それに聞きたい事もある。お前がわざわざ出向いて来たように。
いずれにしても周囲に他人がいないのが望ましい。
盗聴を避ける密談の基本だ。可能な限り自分のテリトリー内で。
まあ奴にアドヴァンテージを握られたくないという本音もある。
「早く入ってくれ。暖気が逃げる」

廊下でそんな短い言葉を交わすのも苦痛な程に寒い。
言いたい事だけ言って部屋に引込んだ背後、開けたままの部屋のドアから崔瑩が入って来ると、静かにそれを閉じた。

 

*****

 

「で?突然の訪問の理由を教えてくれ」

夜半に突然訪ねた俺を招き入れたは良いものの、その意図を図り兼ねて居るのだろう。
男はありありと不審な色を湛えた目付きでそれだけ言って黙り込む。

判っている。

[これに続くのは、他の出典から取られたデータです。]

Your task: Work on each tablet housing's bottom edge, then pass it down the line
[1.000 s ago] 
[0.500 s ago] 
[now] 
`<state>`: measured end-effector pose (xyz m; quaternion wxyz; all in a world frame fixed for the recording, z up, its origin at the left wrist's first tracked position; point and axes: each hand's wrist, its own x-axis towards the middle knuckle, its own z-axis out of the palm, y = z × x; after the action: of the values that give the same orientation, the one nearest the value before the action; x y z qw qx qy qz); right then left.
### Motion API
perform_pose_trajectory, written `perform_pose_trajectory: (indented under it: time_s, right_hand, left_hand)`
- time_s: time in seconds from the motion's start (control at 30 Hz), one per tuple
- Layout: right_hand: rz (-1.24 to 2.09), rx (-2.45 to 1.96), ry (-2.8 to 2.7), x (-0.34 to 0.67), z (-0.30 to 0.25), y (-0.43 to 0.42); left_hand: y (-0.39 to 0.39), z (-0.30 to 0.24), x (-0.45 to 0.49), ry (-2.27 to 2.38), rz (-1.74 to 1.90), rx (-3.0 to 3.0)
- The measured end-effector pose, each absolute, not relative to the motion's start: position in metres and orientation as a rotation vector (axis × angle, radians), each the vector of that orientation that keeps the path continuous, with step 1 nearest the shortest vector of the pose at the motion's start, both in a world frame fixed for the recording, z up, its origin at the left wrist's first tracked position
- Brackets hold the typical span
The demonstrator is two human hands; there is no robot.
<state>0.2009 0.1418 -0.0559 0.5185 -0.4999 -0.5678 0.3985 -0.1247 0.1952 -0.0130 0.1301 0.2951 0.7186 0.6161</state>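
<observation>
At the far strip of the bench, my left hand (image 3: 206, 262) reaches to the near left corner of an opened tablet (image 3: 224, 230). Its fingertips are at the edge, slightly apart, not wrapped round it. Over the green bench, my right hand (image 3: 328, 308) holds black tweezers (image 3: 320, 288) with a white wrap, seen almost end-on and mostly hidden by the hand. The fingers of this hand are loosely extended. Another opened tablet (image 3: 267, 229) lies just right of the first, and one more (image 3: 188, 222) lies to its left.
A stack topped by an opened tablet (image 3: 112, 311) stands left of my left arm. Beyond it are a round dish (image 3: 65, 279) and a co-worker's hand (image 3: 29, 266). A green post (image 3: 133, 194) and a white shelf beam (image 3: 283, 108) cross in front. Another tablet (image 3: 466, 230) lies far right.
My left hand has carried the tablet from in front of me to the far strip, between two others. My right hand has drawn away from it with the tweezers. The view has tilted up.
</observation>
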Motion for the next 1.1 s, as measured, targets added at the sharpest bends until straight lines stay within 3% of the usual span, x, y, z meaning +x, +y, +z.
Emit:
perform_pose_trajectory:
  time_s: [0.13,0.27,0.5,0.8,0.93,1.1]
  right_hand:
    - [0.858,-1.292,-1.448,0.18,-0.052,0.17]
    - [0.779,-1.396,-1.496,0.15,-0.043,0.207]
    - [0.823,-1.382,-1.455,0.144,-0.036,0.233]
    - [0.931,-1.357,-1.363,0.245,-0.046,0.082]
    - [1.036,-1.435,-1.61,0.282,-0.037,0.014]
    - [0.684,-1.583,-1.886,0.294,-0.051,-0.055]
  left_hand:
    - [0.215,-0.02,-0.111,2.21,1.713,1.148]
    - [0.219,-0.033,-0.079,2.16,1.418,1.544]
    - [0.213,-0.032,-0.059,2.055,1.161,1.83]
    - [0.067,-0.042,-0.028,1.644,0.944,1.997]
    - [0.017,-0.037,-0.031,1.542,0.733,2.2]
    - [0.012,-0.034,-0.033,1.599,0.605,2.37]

互いに顔を突き合わせても話す事など碌にない。
手短に済ませるのが双方ともに吉。
「先刻の話」
「不特定要素の事か?」
「ああ」
少なくとも言葉を聞く限り、この男の話は筋が通っていた。

「馬鹿げていると自分でも判る。ただ聞け」
「判った」
男は頷くと、向かい合い腰を下ろした椅子の上で姿勢を正す。

いざこうして改まると、何処から話すべきか判らない。
短い言葉が口をつくに任せ、俺はぼつぼつと話し出す。

俺が初めてあの方に逢った事。
王命で否応なく向かったあの輝く天界での出来事。

あの時天門が開いたのは、本当に偶さかだったのだろうか。
あの夜、王妃媽媽が侵入した賊に斬りつけられたのは。
進退窮まった侍医が天界の医官の話を持ち出したのは。
生きる気も欲もなく、死を数えた俺が天界に向かったのは。

あの夜に全てが変わった。今にして思えば何とでも言える。
では行かなければ、どうなっていただろう。
俺は今も生きていただろうか。この生に執着しただろうか。

出逢って以来、あの方だけが俺を生かしている。
傷が元で一度は止まった心の臓を再び動かして。
その後は必ず帰すという誓いに縛り付けられて。
そして今は護りたいという慾に駆り立てられて。

あの方と離れた時、天界の手帳に書かれた俺の命運が変わった。
つまり其処で、俺とあの方の縁は一旦途切れたのではないのか。
もしも眸の前の男があの方を助けねば、縁はそのまま切れたのではないか。
俺はあの方を探し続け、高麗でない世の何処かで生を終えたのではないか。

そうすればあの方の知る天の手帳の全ては起こり得ない。
俺が後世に名を残す事も、父上の金言が伝わる事もないだろう。

これこそがこの男、そしてあの方のおっしゃった言葉を元に俺が立てた仮説だ。

あの方と離れ、縁は一旦切れた。
そしてこの男が助け元に戻った。

「・・・有り得なくはない」

本当に黙って話を聞いていた男は、俺の最後の声が終わってから暫し待ってそれだけ言った。
余りにも馬鹿げた、突拍子もない話。
けれど先刻この男の話を聞き、その眉の傷を見つけた時にこの頭の中を過った、最大の仮定。
もしかしたら、この男は。

「キム・テウ」
「何だ?」
「お前は、もしや・・・」

それは即ち、この男が俺であるという意味ではないのか。

下らな過ぎて、さすがに口にする気にもならぬ。
そして言葉尻を呑まれるのが嫌いと言っていた筈の男も、此度は追っては来なかった。

一度切れた縁を再び結ぶ。それは己のこの手以外で為せるのか。
しかしこの男はやってのけた。この男が教えたとあの方も言った。

あの方の知る天の手帳通りの俺の命運が戻っている。
歴戦の無敗を重ね、倭寇を、そして紅巾族を退けて。

二度と知りたくなくて避けていたと、あの方は言った。
あなたの事を考えるのをやめようと思ったの。
奉恩寺にも行かず、高麗のことも考えず、死んだみたいに生きるしかないと思った。
でもテウと出会ってから全てが元通りになった。
あなたが歴史通りに生きてる事も、彼が教えてくれた。
そして門を開くのを調べて、私を帰してくれた。

天界から戻って来て、確かにそう言った。
だとすれば他にどんな仮説が立てられるというのだ。

最も腑に落ちる仮説。
目前のキム・テウは俺の輪廻。

奴も考えたくはないのだろう。
無言で卓向いから、此方を凝視し首を振った。